In Example 5, the subject matter of Examples 1-4 comprises, wherein the operations further comprise: feeding data points labeled during the labeling operation to the MLP regression model to predict a value for y for each data point labeled during the labeling operation; identifying a model improvement by evaluating the predicted values for y from the MLP regression model; and retraining the k-nearest neighbors regression model based on the model improvement.
In Example 6, the subject matter of Examples 1-5 comprises, wherein the relabeling comprises: calculating a standard deviation of the absolute differences between the predicted corresponding value for y and an actual value for y of the corresponding data points; calculating a three standard deviation and a five standard deviation from the standard deviation; and labeling each data point as either an inlier, uncertain, or outlier based on whether its corresponding absolute difference is below the three standard deviation, between the three standard deviation and the five standard deviation, or above the five standard deviation.

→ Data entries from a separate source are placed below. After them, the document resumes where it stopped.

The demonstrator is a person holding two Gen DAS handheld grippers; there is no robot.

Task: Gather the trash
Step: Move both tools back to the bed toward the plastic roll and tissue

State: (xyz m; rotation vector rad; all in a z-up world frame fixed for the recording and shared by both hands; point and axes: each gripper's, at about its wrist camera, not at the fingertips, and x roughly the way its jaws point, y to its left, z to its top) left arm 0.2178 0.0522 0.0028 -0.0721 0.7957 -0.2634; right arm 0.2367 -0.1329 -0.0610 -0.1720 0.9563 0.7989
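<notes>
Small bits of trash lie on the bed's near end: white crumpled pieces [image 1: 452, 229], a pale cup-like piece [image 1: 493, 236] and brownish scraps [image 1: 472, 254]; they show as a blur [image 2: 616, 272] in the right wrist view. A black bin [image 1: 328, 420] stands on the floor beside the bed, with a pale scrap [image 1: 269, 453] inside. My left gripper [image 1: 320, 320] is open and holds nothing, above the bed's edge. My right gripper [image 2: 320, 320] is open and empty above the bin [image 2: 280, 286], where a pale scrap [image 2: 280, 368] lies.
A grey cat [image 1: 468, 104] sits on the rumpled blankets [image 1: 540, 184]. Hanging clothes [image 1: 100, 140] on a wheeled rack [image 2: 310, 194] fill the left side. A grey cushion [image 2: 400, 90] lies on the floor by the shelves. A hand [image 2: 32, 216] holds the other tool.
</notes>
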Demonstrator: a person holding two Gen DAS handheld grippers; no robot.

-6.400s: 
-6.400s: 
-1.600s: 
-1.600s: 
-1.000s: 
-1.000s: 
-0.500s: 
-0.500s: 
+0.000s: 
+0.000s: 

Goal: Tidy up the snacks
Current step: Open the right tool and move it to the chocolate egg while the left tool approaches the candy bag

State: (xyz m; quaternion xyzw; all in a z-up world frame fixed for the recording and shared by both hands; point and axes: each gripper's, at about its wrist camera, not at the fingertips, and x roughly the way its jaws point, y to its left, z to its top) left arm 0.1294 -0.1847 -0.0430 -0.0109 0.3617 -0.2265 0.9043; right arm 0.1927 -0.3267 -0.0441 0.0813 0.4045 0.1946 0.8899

In Example 7, the subject matter of Examples 1-6 comprises, wherein the operations further comprise: for a first numeric field y′ of the numeric fields and for a plurality of numeric fields X′, of the numeric fields, not correlated with y′, feeding y′ and X′ into a fourth machine learning algorithm to train an isolation forest model to output a score indicative of how close a data point is to other data points; labeling each data point in y′ or X′ based on comparison of a corresponding score from the isolation forest model to percentiles of scores from the isolation forest model; passing the labeled data points in y′ or X′ to a fifth machine learning model to train a second random forest classifier model; using a linear regression model to obtain a trend of X′ to y′; relabeling the labeled data points based on the trend; and retraining the second random forest classifier model using the relabeled labeled data point in y′or X′.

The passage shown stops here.